Stainless steel heat exchanger using iron chelators
Fatigue runs were performed at 37°C using the stainless steel heat exchanger in the presence of the non-specific metal chelator EGTA (n= 9). EGTA (100 μm) prevented the rapid fatigue observed at 37°C using the stainless steel heat exchanger. The T1/2 in the presence of EGTA at 37°C (7.3 ± 1.0 min) was significantly longer compared to the room temperature control (6.2 ± 0.8 min; T1/2 normalised = 119 ± 12%; Fig. 2; P < 0.05; n= 6).
Fatigue runs were also performed at 37°C using the stainless steel heat exchanger in the presence of the iron specific chelator DFO (100 μm; n= 10). DFO prevented the rapid fatigue observed at 37°C that was observed using the stainless steel heat exchanger. The T1/2 in the presence of DFO at 37°C (5.6 ± 0.5 min) was marginally longer compared to the internal control performed at room longer (T1/2 normalised = 124 ± 12%; paired t test; P= 0.08). Combining the DFO and EGTA results, the time to fatigue was longer at 37°C compared to the room temperature control (T1/2 normalised = 121 ± 8%; paired t test; P < 0.01)
Iron addition
After completing the iron chelation experiments, iron was added to solutions at 37°C to determine if adding iron while using the aluminium heat exchanger would accelerate fatigue. Iron was added as ferric citrate at a concentration of 1 μm. Adding iron significantly reduced fatigue time at 37°C compared to the internal control performed at room temperature (T1/2 normalised = 63 ± 10%; Fig. 3; P < 0.05; n= 10) and the room repeat experiments.

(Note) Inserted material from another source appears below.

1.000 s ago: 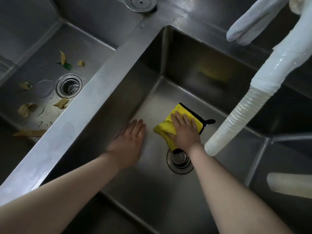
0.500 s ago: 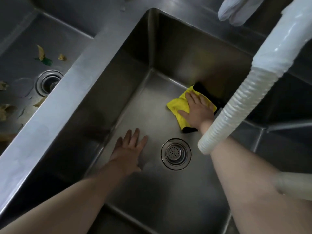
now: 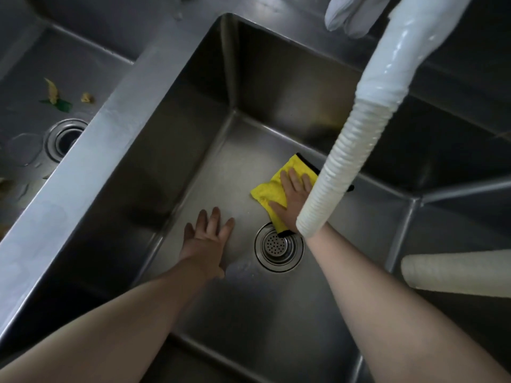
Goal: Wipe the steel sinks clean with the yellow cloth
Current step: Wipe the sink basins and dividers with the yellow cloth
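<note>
A deep steel sink (image 3: 193, 139) fills the middle of the head view. My right hand (image 3: 293, 197) presses flat on the yellow cloth (image 3: 269, 190), which has a black edge and lies on the sink floor just above the round drain strainer (image 3: 278, 246). A white hose hides part of that hand and the cloth's right side. My left hand (image 3: 206, 241) rests flat on the sink floor, fingers spread, left of the drain and holding nothing.
A white corrugated hose (image 3: 356, 150) hangs from the upper right down over the sink. A second sink (image 3: 25, 87) at left holds food scraps (image 3: 54, 92) and its own drain (image 3: 65, 138). A pale glove (image 3: 348, 12) hangs at the top; another white tube (image 3: 456, 272) lies at right.
My right hand slid the cloth from the back wall toward me, down to the drain's edge. My left hand stayed flat beside the drain.
</note>
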Motion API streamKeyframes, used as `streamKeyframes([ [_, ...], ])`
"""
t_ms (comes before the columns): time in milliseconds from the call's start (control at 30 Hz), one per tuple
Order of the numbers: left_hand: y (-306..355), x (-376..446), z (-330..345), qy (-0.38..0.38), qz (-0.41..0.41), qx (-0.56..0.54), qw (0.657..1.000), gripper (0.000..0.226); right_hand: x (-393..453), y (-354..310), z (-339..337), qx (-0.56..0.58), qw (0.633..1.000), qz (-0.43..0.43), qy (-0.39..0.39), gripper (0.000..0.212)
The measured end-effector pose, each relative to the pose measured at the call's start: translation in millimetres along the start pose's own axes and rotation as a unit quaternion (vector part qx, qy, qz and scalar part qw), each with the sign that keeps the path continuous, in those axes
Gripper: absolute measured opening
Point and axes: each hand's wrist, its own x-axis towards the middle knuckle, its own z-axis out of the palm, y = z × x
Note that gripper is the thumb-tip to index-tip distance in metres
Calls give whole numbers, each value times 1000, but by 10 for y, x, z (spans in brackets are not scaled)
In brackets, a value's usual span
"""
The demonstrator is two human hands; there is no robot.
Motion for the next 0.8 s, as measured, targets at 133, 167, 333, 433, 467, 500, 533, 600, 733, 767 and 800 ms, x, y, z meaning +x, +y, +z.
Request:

Iron released from the stainless steel heat exchanger
After circulating the perfusate through the stainless steel heat exchanger (n= 3), the iron concentration was 793 ± 48 nm (see Methods). The solution passed through the tubing alone (n= 3) gave an iron concentration of 173 ± 7 nm, the perfusate alone (n= 8) 76 ± 20 nm. All conditions were significantly different to one another (Fig. 3; P < 0.05).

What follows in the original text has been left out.